This page outdated. It explains how this data was generated when GTFS was not available. 

The page explains the process to collect and process data of public transport with the goal of generating a public transport network and travel time matrices. The page refers to the following repositories in Github:

-       transit: https://github.com/cllorca1/transit

-       munichMatsim (MATSim implementation):  https://github.com/cllorca1/matsimMunich

Input and output data are stored in gitLab repositories (currently private of carlos.llorca).

1.      Data extraction

1.1.  Download OSM data

Download the .osm files from Geofrabrik.de. Cut to the study area using Osmosis library tools. Extract valuable data for public transport. It was needed to filter by different OSM tags, including public_transportstop_position and route.

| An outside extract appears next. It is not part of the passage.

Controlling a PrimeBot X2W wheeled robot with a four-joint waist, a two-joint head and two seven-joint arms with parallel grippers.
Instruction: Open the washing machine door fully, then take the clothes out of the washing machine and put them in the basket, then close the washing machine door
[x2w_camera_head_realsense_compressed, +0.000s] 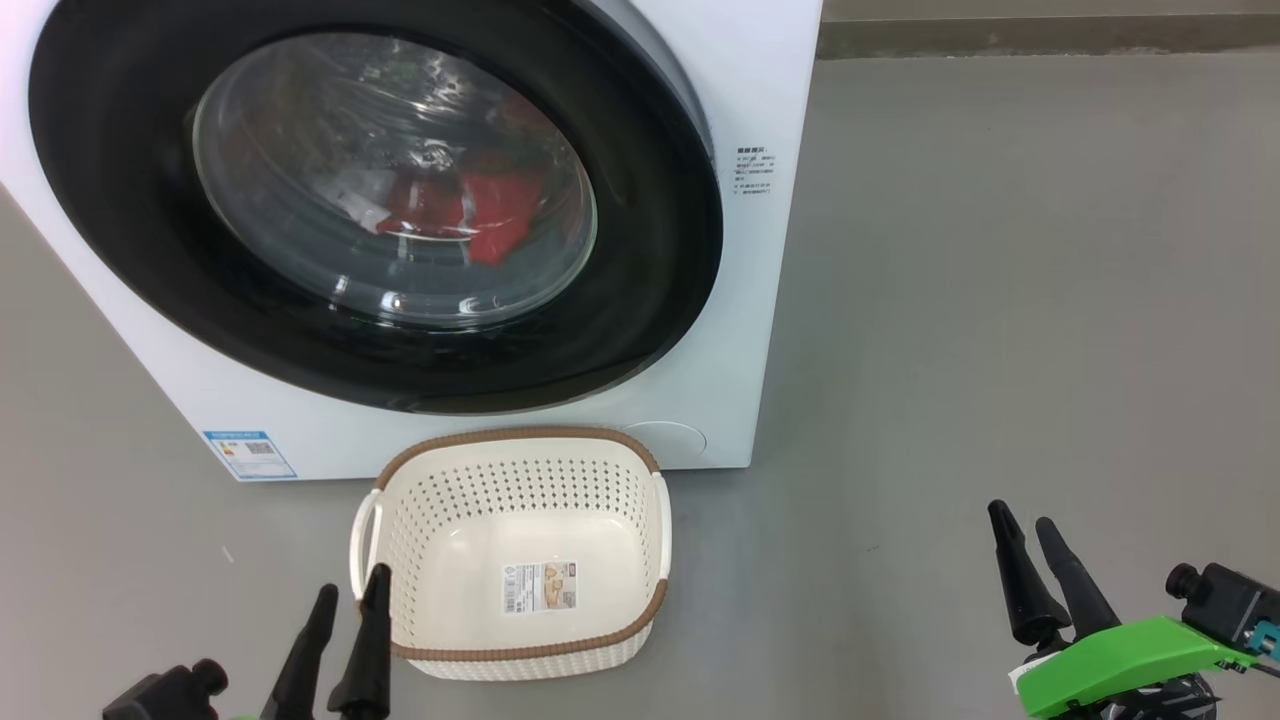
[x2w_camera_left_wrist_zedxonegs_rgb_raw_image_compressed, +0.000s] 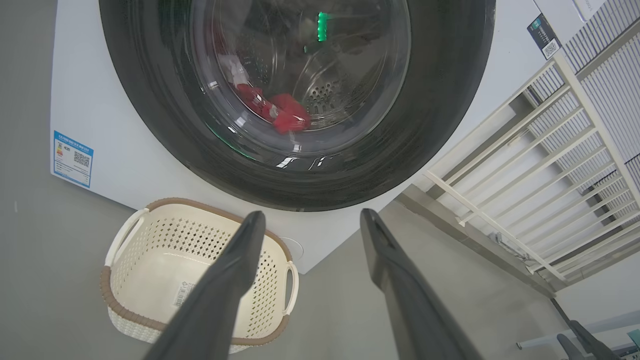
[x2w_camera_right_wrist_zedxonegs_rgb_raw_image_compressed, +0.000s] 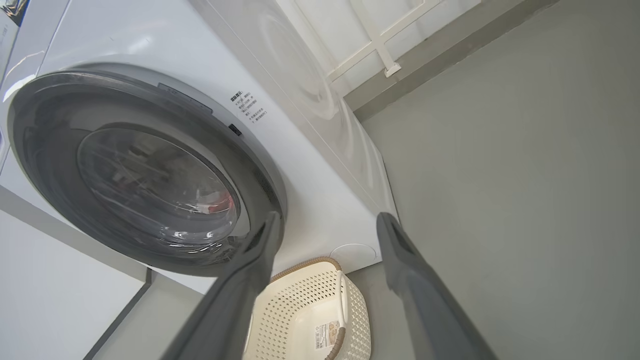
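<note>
The white washing machine (x2w_camera_head_realsense_compressed: 740, 330) stands ahead on the grey floor, its round black-ringed door (x2w_camera_head_realsense_compressed: 640, 300) closed or nearly so; a thin gap shows at its right edge in the right wrist view. Red and white clothes (x2w_camera_head_realsense_compressed: 460, 205) lie inside, seen through the glass. The cream basket (x2w_camera_head_realsense_compressed: 520, 500) with a brown rim sits in front of the machine, nothing in it but a paper label. My left gripper (x2w_camera_head_realsense_compressed: 350, 590) is open, low beside the basket's left handle. My right gripper (x2w_camera_head_realsense_compressed: 1022, 522) is open, off to the right over bare floor. The same door (x2w_camera_left_wrist_zedxonegs_rgb_raw_image_compressed: 440, 125), clothes (x2w_camera_left_wrist_zedxonegs_rgb_raw_image_compressed: 285, 115) and basket (x2w_camera_left_wrist_zedxonegs_rgb_raw_image_compressed: 150, 260) show in the left wrist view.
A white railing (x2w_camera_left_wrist_zedxonegs_rgb_raw_image_compressed: 540, 165) and a low grey kerb run to the machine's right. A blue label sticker (x2w_camera_head_realsense_compressed: 248, 453) is at the machine's lower left corner. Open grey floor stretches to the right of the machine and basket.
</note>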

1.2.  Extract transit stops and lines

The previous .osm files (equivalent to .xml files) are read in java and the public transport information is extracted. The details can be read in the program “transit” under the class “ReadXmlFile.java”.

1.3.  Data structure

Inside the JAVA program “transit”, the data is stored in a GTFS-like structure. The major data types are as follows:

-       TransitStop: stop or station (variables: stop_id, stop_name, coordinates, bus, metro, tram).

-       TransitLine: sequence of stops (variables: line_id, headway, line_type, line_name, fromStop, toStop, stopList<Integer sequence, Long stop_id).

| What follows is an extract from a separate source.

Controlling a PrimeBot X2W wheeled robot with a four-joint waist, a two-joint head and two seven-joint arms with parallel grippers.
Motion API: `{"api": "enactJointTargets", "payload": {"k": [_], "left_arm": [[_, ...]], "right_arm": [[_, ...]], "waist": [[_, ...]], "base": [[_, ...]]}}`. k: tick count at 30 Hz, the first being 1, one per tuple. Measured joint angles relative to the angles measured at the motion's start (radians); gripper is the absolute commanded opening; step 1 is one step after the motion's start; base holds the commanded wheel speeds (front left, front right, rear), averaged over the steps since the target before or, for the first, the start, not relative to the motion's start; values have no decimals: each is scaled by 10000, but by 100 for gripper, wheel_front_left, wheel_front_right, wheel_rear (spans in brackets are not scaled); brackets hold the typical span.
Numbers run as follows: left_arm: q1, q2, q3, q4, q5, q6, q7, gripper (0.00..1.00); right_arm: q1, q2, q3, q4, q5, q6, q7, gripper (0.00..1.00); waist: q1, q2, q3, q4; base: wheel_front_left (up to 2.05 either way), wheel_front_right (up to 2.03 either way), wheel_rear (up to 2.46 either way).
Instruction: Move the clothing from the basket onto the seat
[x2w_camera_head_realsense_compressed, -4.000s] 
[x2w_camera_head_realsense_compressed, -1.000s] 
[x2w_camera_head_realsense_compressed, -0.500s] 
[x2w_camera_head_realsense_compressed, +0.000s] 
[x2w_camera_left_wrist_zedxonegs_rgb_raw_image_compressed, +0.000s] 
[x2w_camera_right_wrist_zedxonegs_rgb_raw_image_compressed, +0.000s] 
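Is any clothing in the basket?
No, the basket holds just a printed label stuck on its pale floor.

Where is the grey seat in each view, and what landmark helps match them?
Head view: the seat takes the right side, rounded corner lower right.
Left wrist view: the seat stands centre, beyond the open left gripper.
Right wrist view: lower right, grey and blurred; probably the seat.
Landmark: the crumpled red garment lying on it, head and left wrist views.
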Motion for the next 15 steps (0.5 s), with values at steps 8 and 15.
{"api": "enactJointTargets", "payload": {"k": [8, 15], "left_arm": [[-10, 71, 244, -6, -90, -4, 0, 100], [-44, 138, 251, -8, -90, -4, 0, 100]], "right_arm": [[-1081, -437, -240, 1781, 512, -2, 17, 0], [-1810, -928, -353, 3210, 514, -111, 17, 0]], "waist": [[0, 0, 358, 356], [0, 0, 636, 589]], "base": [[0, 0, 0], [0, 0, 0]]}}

-       TransitTrip: an actual service on a line (variables: line_id, departure_time, frequency, stopToStopList<Integer sequence, StopToStop stop_to_stop).

-       TransitStopToStop: movement of a vehicle from one stop to the next (fromStop, toStop, departureTime, arrivalTime).

-       LineType: type of line.

-       VehicleType: type and characteristics of a vehicle.

More details in the package “transitSystem”.

Data accessible here (version 26.04.2018): 

frequencies_all.csv 

lines_all_clean.csv

links_all_clean.csv

stations_all_clean.csv

trips_all_clean.csv

vehicleTypes_all.csv


1.4.  Collect travel times from Google Maps

Once the previous data is read (either from .osm –very slow- or from already generated .csv files, as explained in 2.1) the program “transit” can download the travel times between successive stops using the Google Directions API. More details in the package “travelTimeFromGoogle”.

The use of the API requires a user api-key and is limited to 2,500 queries per day.

1.5.  Collect travel times using MATSim

Since not all the lines are present in Google Maps, or when the quota of the API is exceeded, the program “transit” can also calculate travel times between stops using the MATSim network. The program runs MATSim in non-congested conditions and queries travel times from coordinate to coordinate. More details in the package “travelTimeUsingMatsim”.

1.6.  Add external data informing about vehicles and frequencies

The previous methods do not allow easily to obtain the frequencies and vehicle types of each one of the lines. Then, this information is read from separate files (see importOsm/VehicleTypeReader.java and importOsm/FrequencyReader).

The following types of vehicles and/or lines are used (They differ in vehicle size and line frequency or headway):

-       Rural bus

-       Town bus

-       City bus

-       Tram

-       U-bahn

-       S-Bahn

1.7.  About the coverage of the data

Google Maps contains mainly data in the MVV area, long distance services. Most of rural areas are not covered. The other core cities are partially covered (i.e. only tram services but not every bus).

OSM contains every (or almost every) stop and line in the area. In some cases, the order of stops could not be extracted properly from the .osm files and is erroneous.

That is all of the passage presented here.